Alle, die die Fußball-WM nicht nur als politische Ausgeburt aus der Kommerzhölle verdammen, müssen Trump dankbar sein, dass er das Turnier bislang mit seiner Anwesenheit verschont. Schlägt der Präsident in einem der Stadien auf, verliert das Spiel automatisch an Relevanz. Dann geht es nur noch um B-Noten: das Verhältnis von Pfiffen zu Jubel, ob er einschläft oder tanzt. Und wie tapfer Gianni Infantino daneben lächelt oder ob die Mundwinkel doch mal entgleiten.
USA im WM-Fieber: Hollywood-Stars füllen die Ränge

Das Turnier beginnt gerade nach dem Bohei um die Angst vor ICE-Einsätzen, Unwetteralarmen, absurden Eintrittspreisen und horrenden Nebenkosten, Einreiseproblemen und der peinlichen Unterwürfigkeit der sonst so übermächtigen FIFA große, schöne, sportliche Geschichten zu schreiben.

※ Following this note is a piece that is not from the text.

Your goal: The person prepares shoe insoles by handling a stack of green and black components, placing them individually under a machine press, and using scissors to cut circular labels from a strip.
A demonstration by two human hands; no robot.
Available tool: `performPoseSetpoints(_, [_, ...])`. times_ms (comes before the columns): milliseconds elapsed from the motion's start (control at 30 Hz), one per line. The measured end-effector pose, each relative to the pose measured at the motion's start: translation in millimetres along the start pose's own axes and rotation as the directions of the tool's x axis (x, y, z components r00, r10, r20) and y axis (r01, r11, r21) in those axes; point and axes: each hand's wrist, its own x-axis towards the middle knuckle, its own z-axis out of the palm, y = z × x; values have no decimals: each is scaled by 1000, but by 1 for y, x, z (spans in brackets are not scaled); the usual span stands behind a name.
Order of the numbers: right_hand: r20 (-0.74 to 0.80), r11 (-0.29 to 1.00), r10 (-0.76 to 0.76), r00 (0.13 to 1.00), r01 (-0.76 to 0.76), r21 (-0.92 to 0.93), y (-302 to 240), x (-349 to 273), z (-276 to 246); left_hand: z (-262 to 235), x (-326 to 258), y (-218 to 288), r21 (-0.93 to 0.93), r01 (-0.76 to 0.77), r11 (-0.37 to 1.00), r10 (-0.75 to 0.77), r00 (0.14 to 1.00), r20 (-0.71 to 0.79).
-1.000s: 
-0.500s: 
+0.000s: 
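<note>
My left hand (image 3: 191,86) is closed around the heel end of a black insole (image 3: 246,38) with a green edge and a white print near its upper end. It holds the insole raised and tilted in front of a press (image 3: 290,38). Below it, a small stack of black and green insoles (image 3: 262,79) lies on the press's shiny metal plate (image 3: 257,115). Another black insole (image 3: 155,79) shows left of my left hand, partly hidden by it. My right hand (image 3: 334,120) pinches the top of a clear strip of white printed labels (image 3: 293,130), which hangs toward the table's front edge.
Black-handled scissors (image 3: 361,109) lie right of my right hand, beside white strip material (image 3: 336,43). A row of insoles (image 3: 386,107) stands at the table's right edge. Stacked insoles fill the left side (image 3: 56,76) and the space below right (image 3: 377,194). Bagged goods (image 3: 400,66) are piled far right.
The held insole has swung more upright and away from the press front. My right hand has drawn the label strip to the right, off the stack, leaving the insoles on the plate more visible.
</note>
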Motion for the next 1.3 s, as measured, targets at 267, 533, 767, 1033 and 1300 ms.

Die Außenseiter, die die Favoriten ärgern – man frage bei den vielen neuen Fans von Kap Verde und der Demokratischen Republik Kongo nach. Die Gala von Lionel Messi, der sich zum WM-Rekordschützen machte. Die Tartan Army, die sich durchs Land singt und säuft und dabei die Herzen erobert. Die Fans, die Spieler und der Fußball an sich nutzen die Freiheit, sich im Turnier schön einzurichten. Es sich zu sichern. Jede Hand, die Trump an das Turnier anlegt, brächte das sensible Gerüst wieder ins Wanken.
Nicht zu früh freuen
Nun muss sich niemand irgendeiner Illusion hingeben: Spätestens zum Finale in New Jersey wird der POTUS aufschlagen und die ganz große Bühne für sich reklamieren. So, wie er es beim Endspiel der Klub-WM im vergangenen Jahr tat, als er sich beharrlich weigerte, das Scheinwerferlicht dem siegreichen FC Chelsea zu überlassen.
Aber bis dahin können die Fußball-Fans – und auch die, die über die WM berichten – jeden Tag sagen: Danke, Donald Trump. Dafür, dass Sie nicht da sind.